((
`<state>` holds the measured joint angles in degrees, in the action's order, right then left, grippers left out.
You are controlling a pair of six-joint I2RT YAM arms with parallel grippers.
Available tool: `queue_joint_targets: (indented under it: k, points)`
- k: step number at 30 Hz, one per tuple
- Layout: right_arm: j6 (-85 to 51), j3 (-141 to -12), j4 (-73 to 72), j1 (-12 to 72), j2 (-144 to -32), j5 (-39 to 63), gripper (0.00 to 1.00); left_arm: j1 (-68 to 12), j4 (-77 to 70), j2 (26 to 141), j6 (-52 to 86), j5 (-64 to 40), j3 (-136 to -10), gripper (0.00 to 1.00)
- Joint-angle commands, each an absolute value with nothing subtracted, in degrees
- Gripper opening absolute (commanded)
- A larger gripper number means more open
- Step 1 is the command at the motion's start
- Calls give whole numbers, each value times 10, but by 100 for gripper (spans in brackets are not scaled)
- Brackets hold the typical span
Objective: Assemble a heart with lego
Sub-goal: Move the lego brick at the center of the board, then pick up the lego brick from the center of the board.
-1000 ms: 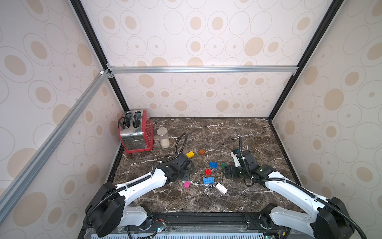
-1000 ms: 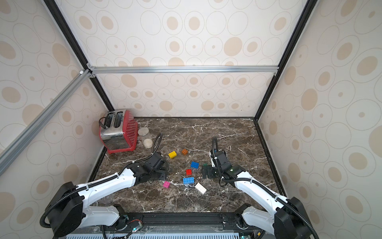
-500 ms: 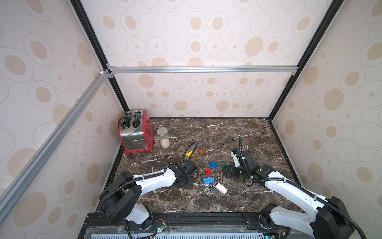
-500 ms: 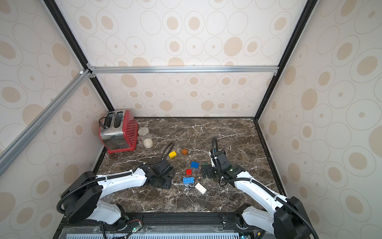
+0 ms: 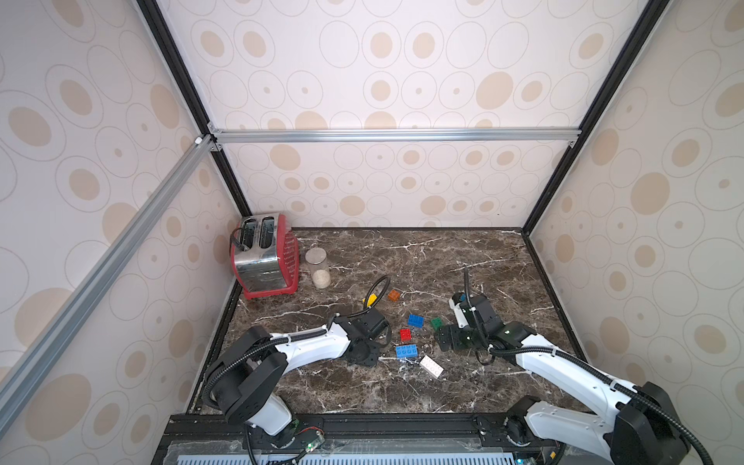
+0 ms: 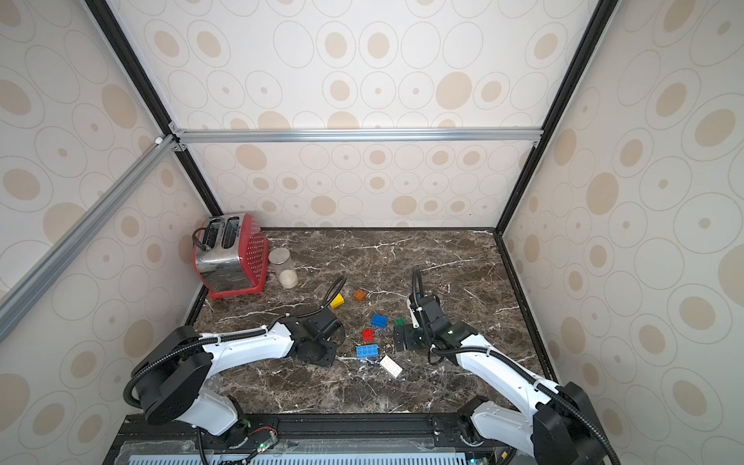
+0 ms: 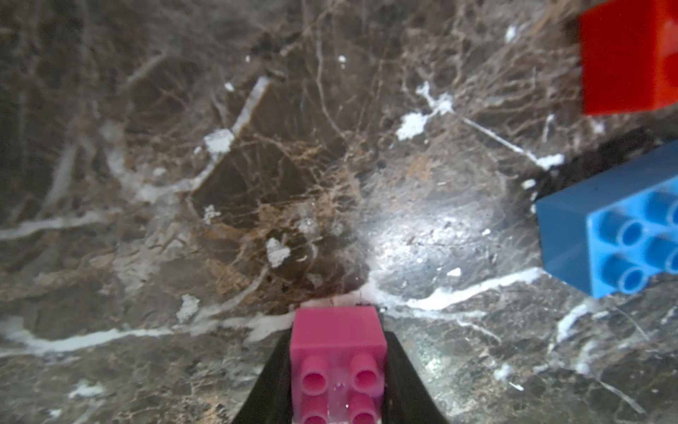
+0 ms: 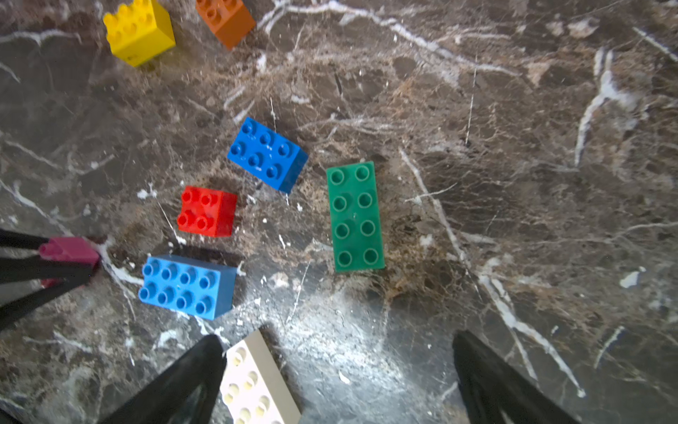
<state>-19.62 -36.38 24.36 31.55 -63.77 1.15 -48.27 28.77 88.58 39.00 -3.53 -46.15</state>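
Between the pinching fingers of the left claw (image 7: pixel 337 339), the pink brick (image 7: pixel 337 370) sits low at the table (image 7: pixel 257 183). Seen in a top view, the long blue brick (image 5: pixel 406 351) lies close at 3 o'clock, its long axis running 9 to 3. Beyond it, the right claw (image 8: pixel 339 339) hangs wide, empty, beside the white brick (image 8: pixel 253 381).

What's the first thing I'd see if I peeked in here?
Probably the bright lego bricks scattered across the middle of the dark marble table. The left gripper is pinching a little pink brick, and a shiny red toaster stands in the far left corner.
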Motion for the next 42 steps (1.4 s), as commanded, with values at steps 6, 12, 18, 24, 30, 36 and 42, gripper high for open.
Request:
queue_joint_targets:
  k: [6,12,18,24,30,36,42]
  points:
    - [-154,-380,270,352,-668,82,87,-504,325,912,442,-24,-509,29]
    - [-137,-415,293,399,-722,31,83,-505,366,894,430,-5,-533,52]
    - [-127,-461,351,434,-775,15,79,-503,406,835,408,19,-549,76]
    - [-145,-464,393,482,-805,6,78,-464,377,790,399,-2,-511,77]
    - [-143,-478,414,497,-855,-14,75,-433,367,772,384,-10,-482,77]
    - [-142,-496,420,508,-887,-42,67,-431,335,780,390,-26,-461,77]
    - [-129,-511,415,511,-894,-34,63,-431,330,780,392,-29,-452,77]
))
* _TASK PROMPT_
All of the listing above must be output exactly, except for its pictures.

* _RESPONSE AREA_
`<state>` holds the measured joint angles in degrees, in the action's order, right then left, grippers left out.
You are controlling a pair of six-joint I2RT YAM arms with parallel grippers.
Available tool: `queue_joint_targets: (indented under it: k, points)`
- k: step number at 30 Hz, one per tuple
- Layout: right_arm: j6 (-85 to 51), j3 (-141 to -12), j4 (-73 to 72), j1 (-12 to 72), j2 (-144 to -32), j5 (-39 to 63), gripper (0.00 to 1.00); left_arm: j1 (-68 to 12), j4 (-77 to 70), j2 (26 to 141), j6 (-52 to 86), j5 (-64 to 40), j3 (-136 to -10), gripper (0.00 to 1.00)
- Joint-angle commands, each an absolute value with nothing subtracted, in degrees
- Gripper opening absolute (commanded)
- A larger gripper number means more open
- Step 1 is the command at the motion's start
- Calls give whole numbers, each value times 10, but by 100 for gripper (spans in brackets are not scaled)
- Brackets hold the typical span
Objective: Assemble a heart with lego
Sub-goal: Move the lego brick at the center of the board, then pick up the lego brick from the center of the board.
-1000 ms: 
-1000 ms: 
-500 ms: 
-500 ms: 
+0 ms: 
+0 ms: 
+0 ms: 
+0 ms: 
<state>-19.62 -36.38 24.36 31.55 -63.77 1.15 -48.27 28.77 88.58 39.00 -3.53 -46.15</state>
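Between the pinching fingers of the left claw (image 7: pixel 337 339), the pink brick (image 7: pixel 337 370) sits low at the table (image 7: pixel 257 183). Seen in a top view, the long blue brick (image 5: pixel 406 351) lies close at 3 o'clock, its long axis running 9 to 3. Beyond it, the right claw (image 8: pixel 339 339) hangs wide, empty, beside the white brick (image 8: pixel 253 381).

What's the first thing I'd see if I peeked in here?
Probably the bright lego bricks scattered across the middle of the dark marble table. The left gripper is pinching a little pink brick, and a shiny red toaster stands in the far left corner.
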Motion for the next 42 steps (1.4 s), as commanded, with values at steps 6, 12, 18, 24, 30, 36 and 42, gripper high for open.
Request:
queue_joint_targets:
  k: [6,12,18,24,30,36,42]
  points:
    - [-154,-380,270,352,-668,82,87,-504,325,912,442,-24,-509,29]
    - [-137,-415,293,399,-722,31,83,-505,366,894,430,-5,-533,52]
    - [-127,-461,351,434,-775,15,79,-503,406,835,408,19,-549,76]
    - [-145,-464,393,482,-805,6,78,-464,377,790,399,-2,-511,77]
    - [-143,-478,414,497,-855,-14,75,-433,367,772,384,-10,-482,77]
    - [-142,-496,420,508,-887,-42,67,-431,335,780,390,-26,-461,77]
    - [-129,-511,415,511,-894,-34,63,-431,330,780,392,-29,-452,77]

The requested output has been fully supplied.